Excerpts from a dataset

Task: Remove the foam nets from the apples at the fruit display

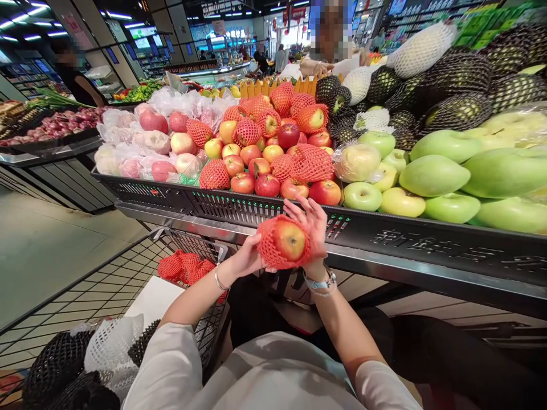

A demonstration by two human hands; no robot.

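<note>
An apple (291,240) in a red foam net (273,242) is between my two hands, in front of the display's black edge. My left hand (249,255) grips the netted apple from its left side. On the other side, my right hand (315,230) presses its palm against the net, its fingers stretched up and spread apart. The apple's end shows through the net's opening. Just beyond my hands lie loose red-yellow apples (267,185), with several more in red foam nets (303,162).
A shopping cart (98,267) at the left holds red foam nets (186,266), a white board (156,302) and black and white foam nets (111,344). Green mangoes (435,175) and net-wrapped melons (457,74) fill the right. Across the display stands another person (333,34).
</note>
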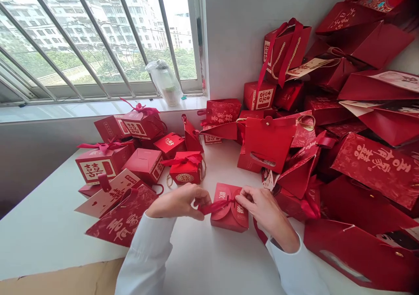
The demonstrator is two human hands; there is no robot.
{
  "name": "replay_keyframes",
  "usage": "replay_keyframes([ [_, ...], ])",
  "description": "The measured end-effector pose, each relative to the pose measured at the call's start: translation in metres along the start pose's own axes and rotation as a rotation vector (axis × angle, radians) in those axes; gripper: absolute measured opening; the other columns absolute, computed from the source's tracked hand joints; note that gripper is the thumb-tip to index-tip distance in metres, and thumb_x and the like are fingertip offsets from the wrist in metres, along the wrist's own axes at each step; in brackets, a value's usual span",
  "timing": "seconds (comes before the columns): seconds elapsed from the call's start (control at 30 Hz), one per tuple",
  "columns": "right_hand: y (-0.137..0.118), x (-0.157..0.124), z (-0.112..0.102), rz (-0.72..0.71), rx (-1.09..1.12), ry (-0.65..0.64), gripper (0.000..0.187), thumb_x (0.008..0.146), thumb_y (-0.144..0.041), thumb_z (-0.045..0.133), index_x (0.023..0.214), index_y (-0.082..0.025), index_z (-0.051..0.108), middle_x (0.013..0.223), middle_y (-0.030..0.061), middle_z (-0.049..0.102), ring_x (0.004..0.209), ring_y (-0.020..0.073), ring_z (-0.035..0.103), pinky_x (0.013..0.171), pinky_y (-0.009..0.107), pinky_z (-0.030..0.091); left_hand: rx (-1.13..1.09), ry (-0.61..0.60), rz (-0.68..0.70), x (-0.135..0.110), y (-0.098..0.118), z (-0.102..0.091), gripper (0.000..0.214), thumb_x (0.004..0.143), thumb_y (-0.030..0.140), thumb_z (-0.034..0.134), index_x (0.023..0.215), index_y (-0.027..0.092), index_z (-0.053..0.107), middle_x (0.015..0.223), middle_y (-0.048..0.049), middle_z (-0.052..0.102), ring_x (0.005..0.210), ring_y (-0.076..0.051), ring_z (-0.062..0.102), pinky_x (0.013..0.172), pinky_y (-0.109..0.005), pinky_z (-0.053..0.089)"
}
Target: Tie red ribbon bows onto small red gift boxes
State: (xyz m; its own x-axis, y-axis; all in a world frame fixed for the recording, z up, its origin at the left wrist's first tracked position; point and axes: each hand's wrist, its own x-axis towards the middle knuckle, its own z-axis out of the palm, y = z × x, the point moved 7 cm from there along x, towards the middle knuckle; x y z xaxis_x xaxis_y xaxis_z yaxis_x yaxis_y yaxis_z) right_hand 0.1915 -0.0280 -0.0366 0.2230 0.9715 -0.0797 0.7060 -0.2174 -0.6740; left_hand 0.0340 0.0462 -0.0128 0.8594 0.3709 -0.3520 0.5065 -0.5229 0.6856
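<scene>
A small red gift box (229,216) with rounded flap lids stands on the white table (49,225) right in front of me. A red ribbon (214,206) runs across its top. My left hand (178,201) is closed in a pinch on the ribbon's left end, beside the box. My right hand (265,210) is closed on the ribbon at the box's right top edge. Both arms wear white sleeves.
Small red boxes with bows (185,168) and flat red bags (122,218) lie to the left. A tall heap of red paper gift bags (360,111) fills the right side against the wall. A barred window (98,37) with a plastic-wrapped thing (165,83) on its sill is behind.
</scene>
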Motion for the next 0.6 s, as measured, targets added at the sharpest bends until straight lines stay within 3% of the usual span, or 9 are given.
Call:
replay_keyframes([
  [0.33,-0.002,0.0,0.0,0.015,0.007,-0.013,0.026,0.084,-0.03,0.043,0.06,-0.021,0.048,0.055,-0.0034,0.051,0.053,0.0125,0.044,0.055,0.025,0.028,0.019,0.002,-0.191,-0.043,-0.021,-0.024,0.017,0.069,0.035,0.07,0.073,0.018,0.067,0.075,0.0022,0.062,0.073,-0.012,0.05,0.062,-0.018,0.035],
  [0.47,-0.003,0.001,0.0,0.009,-0.017,-0.01,0.026,0.085,-0.028,0.043,0.061,-0.02,0.05,0.057,-0.0025,0.055,0.056,0.013,0.047,0.057,0.025,0.029,0.037,0.021,-0.114,-0.028,-0.01,-0.019,0.026,0.08,0.043,0.058,0.08,0.018,0.065,0.081,0.0013,0.063,0.076,-0.012,0.051,0.065,-0.019,0.035],
  [0.6,-0.003,0.002,0.002,0.009,-0.029,0.008,0.026,0.085,-0.027,0.043,0.061,-0.02,0.051,0.058,-0.0015,0.058,0.057,0.0134,0.05,0.058,0.026,0.03,0.105,0.151,-0.02,0.003,0.005,-0.002,0.036,0.088,0.045,0.041,0.067,0.018,0.054,0.06,0.0032,0.047,0.056,-0.011,0.039,0.053,-0.025,0.027],
])
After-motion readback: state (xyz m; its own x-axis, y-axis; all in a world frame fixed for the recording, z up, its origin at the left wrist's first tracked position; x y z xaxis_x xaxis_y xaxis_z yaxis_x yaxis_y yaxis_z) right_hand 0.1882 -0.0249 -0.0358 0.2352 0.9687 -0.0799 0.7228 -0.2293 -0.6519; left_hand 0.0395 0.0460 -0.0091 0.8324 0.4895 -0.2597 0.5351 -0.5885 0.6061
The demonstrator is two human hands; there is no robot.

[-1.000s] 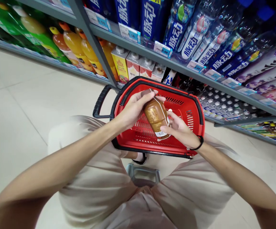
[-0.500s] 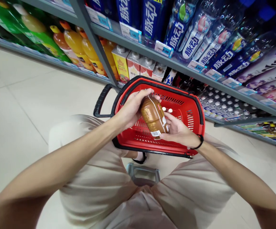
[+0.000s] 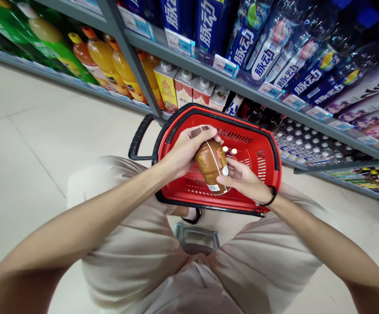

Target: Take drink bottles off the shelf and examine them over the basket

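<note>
A brown drink bottle (image 3: 210, 162) with gold print, a white line and a barcode lies tilted between my two hands, above a red shopping basket (image 3: 182, 192). My left hand (image 3: 189, 148) is wrapped round its upper end, thumb over the top. The fingers of my right hand (image 3: 241, 179) grip the lower end from the right, with the thumb on the label. Inside the basket, just past the bottle, show two small bottles with white caps (image 3: 230, 151); the rest of them is hidden.
Ahead is a grey shelf (image 3: 189, 56) with blue-labelled bottles (image 3: 244, 48) and price tags. Juice cartons (image 3: 184, 89) and orange juice bottles (image 3: 102, 56) stand on the bottom level. A black handle (image 3: 140, 137) sticks out left of the basket. Between my legs is a grey stool (image 3: 197, 237).
The brown bottle has been turned in my hands, so its barcode faces further down and more of its brown upper end shows. My left thumb has moved slightly to the right.
</note>
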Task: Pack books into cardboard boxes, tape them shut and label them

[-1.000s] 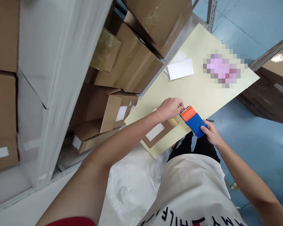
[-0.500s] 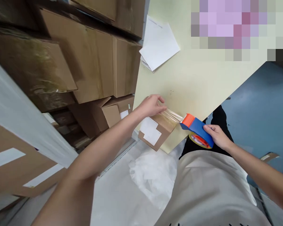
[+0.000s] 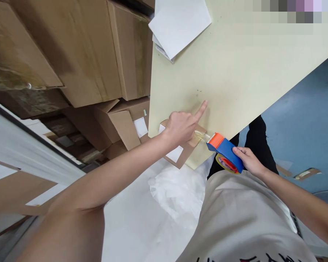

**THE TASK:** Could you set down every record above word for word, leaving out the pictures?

**ANSWER BOX:**
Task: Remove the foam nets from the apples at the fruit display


A demonstration by two human hands; no robot.

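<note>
An apple (291,240) in a red foam net (273,242) is between my two hands, in front of the display's black edge. My left hand (249,255) grips the netted apple from its left side. On the other side, my right hand (315,230) presses its palm against the net, its fingers stretched up and spread apart. The apple's end shows through the net's opening. Just beyond my hands lie loose red-yellow apples (267,185), with several more in red foam nets (303,162).
A shopping cart (98,267) at the left holds red foam nets (186,266), a white board (156,302) and black and white foam nets (111,344). Green mangoes (435,175) and net-wrapped melons (457,74) fill the right. Across the display stands another person (333,34).
</note>
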The demonstrator is two human hands; there is no robot.
{
  "name": "replay_keyframes",
  "usage": "replay_keyframes([ [_, ...], ])",
  "description": "The measured end-effector pose, each relative to the pose measured at the call's start: translation in metres along the start pose's own axes and rotation as a rotation vector (axis × angle, radians) in those axes; gripper: absolute measured opening; the other columns absolute, computed from the source's tracked hand joints; note that gripper is the thumb-tip to index-tip distance in metres, and thumb_x and the like are fingertip offsets from the wrist in metres, along the wrist's own axes at each step; in brackets, a value's usual span",
  "timing": "seconds (comes before the columns): seconds elapsed from the call's start (control at 30 Hz), one per tuple",
  "columns": "right_hand: y (-0.137..0.118), x (-0.157..0.124), z (-0.112..0.102), rz (-0.72..0.71), rx (-1.09..1.12), ry (-0.65..0.64), gripper (0.000..0.187), thumb_x (0.008..0.146), thumb_y (-0.144..0.041), thumb_z (-0.045..0.133), index_x (0.023..0.214), index_y (-0.082..0.025), index_z (-0.051..0.108), middle_x (0.013..0.223), middle_y (-0.030..0.061), middle_z (-0.049..0.102), ring_x (0.004..0.209), ring_y (-0.020..0.073), ring_z (-0.035..0.103), pinky_x (0.013..0.171), pinky_y (-0.009..0.107), pinky_z (-0.030..0.091); left_hand: rx (-1.13..1.09), ry (-0.61..0.60), rz (-0.68..0.70), x (-0.135..0.110), y (-0.098..0.118), z (-0.102..0.091), gripper (0.000..0.214), thumb_x (0.004..0.143), thumb_y (-0.030..0.140), thumb_z (-0.034..0.134), index_x (0.023..0.215), index_y (-0.027..0.092), index_z (-0.053..0.107), middle_x (0.015..0.223), middle_y (-0.048..0.049), middle_z (-0.052..0.102), ring_x (0.005..0.210), ring_y (-0.076..0.051), ring_z (-0.062..0.102), pinky_x (0.013..0.172), pinky_y (-0.109..0.005), pinky_z (-0.053..0.089)"
}
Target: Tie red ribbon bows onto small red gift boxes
State: (xyz m; its own x-axis, y-axis; all in a world frame fixed for the recording, z up, its origin at the left wrist's first tracked position; point and axes: each hand's wrist, its own x-axis towards the middle knuckle, its own z-axis out of the palm, y = z × x, the point moved 7 cm from there along x, towards the middle knuckle; x y z xaxis_x xaxis_y xaxis_z yaxis_x yaxis_y yaxis_z) right_hand 0.1915 -0.0280 -0.0366 0.2230 0.9715 -0.0797 0.7060 -0.2174 -0.6740; left_hand 0.0340 0.0462 -0.0128 0.8594 0.3709 -0.3520 0.5065 -0.5229 0.6856
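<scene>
A small red gift box (229,216) with rounded flap lids stands on the white table (49,225) right in front of me. A red ribbon (214,206) runs across its top. My left hand (178,201) is closed in a pinch on the ribbon's left end, beside the box. My right hand (265,210) is closed on the ribbon at the box's right top edge. Both arms wear white sleeves.
Small red boxes with bows (185,168) and flat red bags (122,218) lie to the left. A tall heap of red paper gift bags (360,111) fills the right side against the wall. A barred window (98,37) with a plastic-wrapped thing (165,83) on its sill is behind.
</scene>
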Motion for the next 0.6 s, as measured, targets added at the sharpest bends until straight lines stay within 3% of the usual span, or 9 are given.
Call:
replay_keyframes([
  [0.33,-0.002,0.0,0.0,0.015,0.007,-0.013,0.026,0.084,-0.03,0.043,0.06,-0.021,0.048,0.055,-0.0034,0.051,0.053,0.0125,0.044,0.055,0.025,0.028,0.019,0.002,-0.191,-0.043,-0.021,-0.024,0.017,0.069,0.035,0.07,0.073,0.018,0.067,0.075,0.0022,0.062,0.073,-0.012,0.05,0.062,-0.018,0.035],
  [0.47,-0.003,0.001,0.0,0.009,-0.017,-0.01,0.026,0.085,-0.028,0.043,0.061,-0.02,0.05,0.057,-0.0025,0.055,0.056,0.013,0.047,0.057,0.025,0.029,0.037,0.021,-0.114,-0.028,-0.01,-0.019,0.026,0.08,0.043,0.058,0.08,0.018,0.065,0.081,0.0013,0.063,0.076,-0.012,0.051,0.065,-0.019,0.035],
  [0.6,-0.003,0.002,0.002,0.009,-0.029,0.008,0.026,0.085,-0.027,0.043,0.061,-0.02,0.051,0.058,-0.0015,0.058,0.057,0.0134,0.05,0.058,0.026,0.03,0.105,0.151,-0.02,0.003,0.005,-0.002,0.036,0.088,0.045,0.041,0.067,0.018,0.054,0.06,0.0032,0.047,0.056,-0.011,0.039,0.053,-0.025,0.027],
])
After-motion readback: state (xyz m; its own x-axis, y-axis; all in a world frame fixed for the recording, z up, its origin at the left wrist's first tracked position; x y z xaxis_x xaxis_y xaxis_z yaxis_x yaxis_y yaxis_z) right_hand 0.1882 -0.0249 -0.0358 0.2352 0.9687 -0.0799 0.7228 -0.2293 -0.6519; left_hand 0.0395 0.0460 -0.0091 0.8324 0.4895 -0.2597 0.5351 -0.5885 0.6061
The demonstrator is two human hands; there is no robot.

[-1.000s] 
[-0.500s] 
[+0.000s] 

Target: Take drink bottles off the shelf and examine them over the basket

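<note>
A brown drink bottle (image 3: 210, 162) with gold print, a white line and a barcode lies tilted between my two hands, above a red shopping basket (image 3: 182, 192). My left hand (image 3: 189, 148) is wrapped round its upper end, thumb over the top. The fingers of my right hand (image 3: 241, 179) grip the lower end from the right, with the thumb on the label. Inside the basket, just past the bottle, show two small bottles with white caps (image 3: 230, 151); the rest of them is hidden.
Ahead is a grey shelf (image 3: 189, 56) with blue-labelled bottles (image 3: 244, 48) and price tags. Juice cartons (image 3: 184, 89) and orange juice bottles (image 3: 102, 56) stand on the bottom level. A black handle (image 3: 140, 137) sticks out left of the basket. Between my legs is a grey stool (image 3: 197, 237).
The brown bottle has been turned in my hands, so its barcode faces further down and more of its brown upper end shows. My left thumb has moved slightly to the right.
</note>
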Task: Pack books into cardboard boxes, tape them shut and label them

[-1.000s] 
[-0.500s] 
[+0.000s] 

The output above is complete as it stands.